Williams H R, Lin T Y, Navia M A, Springer J P, Hoogsteen K
Biochem J. 1987 Feb 15;242(1):267-73. doi: 10.1042/bj2420267.
The binding constants of a number of ligands were measured for pancreatic elastase (PE) and anhydro-elastase (AE) in order to assess the contribution of Ser-195 to substrate and inhibitor binding by PE. AE was purified by affinity chromatography on a column containing immobilized turkey ovomucoid inhibitor. The AE had 0.1 +/- 0.1% of the activity of the native enzyme and contained 0.8 +/- 0.06 residue of dehydroalanine per molecule. A difference electron-density map, derived from an X-ray crystallographic analysis of AE, showed that the modified residue was Ser-195. The complexing of 3-carboxypropionyl-Ala-Ala-Ala-p-nitroanilide (SAN) to the active site of AE was also demonstrated by X-ray-diffraction analysis of an AE crystal soaked overnight with substrate. The nitroanilide moiety was not observed in the difference map. AE was shown to bind turkey ovomucoid inhibitor with a dissociation constant (Kd) of 0.3 +/- 0.06 microM compared with 0.10 microM for PE. The Kd of the AE-SAN complex (0.2 mM) was comparable with the Michaelis constant for SAN with PE (1.0 mM).

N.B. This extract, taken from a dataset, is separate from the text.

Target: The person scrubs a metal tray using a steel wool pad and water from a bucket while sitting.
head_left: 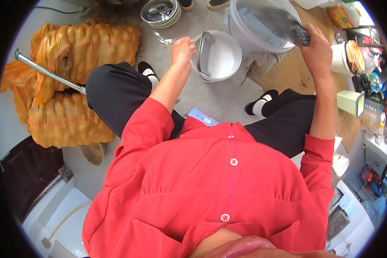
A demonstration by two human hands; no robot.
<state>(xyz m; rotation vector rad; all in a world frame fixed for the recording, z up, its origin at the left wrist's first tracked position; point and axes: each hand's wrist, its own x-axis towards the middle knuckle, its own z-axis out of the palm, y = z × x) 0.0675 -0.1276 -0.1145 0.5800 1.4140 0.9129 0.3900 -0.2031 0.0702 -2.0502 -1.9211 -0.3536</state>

A number of inhibitors, such as elastatinal, which forms a hemiketal adduct with PE, while others such as the beta-lactams, which function as acylators of the active-site serine residue, bound AE with a lower affinity than to PE. The binding of a peptidylchloromethane (acetyl-Ala-Ala-Pro-Ala-CH2Cl) to AE occurs without evidence for alkylation of histidine. The binding constants for benzoisothiazolinone and 3,4-dichloroisocoumarin to PE differed from their binding constants to AE by less than a factor of 4.0-fold. The contribution of the hydroxy group of Ser-195 to the binding of these inhibitors to PE in their non-covalent complexes is relatively small, even though they inactivate PE by an acylation mechanism. These results suggest that the hydroxy group on Ser-195 in PE is of secondary importance in the energetics of ligand binding, in contrast with its essential role in the catalytic properties of the enzyme.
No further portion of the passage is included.